(Given material Opens)
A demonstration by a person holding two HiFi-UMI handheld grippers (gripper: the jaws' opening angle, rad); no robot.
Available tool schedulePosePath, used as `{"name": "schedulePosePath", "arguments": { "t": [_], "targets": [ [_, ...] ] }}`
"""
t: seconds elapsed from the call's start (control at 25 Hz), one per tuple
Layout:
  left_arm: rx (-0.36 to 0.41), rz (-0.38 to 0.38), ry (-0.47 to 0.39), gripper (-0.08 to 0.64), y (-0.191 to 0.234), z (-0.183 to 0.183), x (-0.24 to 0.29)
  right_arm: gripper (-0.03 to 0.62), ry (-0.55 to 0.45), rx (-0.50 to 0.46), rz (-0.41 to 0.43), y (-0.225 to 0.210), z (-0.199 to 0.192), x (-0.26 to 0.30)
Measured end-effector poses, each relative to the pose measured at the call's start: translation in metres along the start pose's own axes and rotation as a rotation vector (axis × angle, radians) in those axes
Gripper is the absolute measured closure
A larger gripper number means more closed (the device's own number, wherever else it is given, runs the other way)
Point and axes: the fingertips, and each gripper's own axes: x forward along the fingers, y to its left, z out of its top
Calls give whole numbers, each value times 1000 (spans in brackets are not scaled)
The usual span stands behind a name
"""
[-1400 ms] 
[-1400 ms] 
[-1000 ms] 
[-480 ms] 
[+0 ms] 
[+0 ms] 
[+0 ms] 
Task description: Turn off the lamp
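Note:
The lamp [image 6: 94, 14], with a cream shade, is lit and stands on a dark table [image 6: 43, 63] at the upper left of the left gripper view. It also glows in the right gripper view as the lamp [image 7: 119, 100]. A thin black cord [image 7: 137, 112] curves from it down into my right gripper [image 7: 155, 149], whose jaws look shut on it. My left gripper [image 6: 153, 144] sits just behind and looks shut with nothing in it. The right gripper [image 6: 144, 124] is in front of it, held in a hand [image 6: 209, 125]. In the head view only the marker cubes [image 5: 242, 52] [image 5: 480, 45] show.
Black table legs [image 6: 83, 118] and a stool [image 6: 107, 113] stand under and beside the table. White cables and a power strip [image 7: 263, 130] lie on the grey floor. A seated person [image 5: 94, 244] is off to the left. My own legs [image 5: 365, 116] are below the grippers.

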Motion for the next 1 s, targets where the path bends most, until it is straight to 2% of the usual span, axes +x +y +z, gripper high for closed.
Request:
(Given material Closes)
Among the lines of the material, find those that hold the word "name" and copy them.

• Completed exercise
Available tool schedulePosePath, used as `{"name": "schedulePosePath", "arguments": { "t": [_], "targets": [ [_, ...] ] }}`
The usual span stands behind a name

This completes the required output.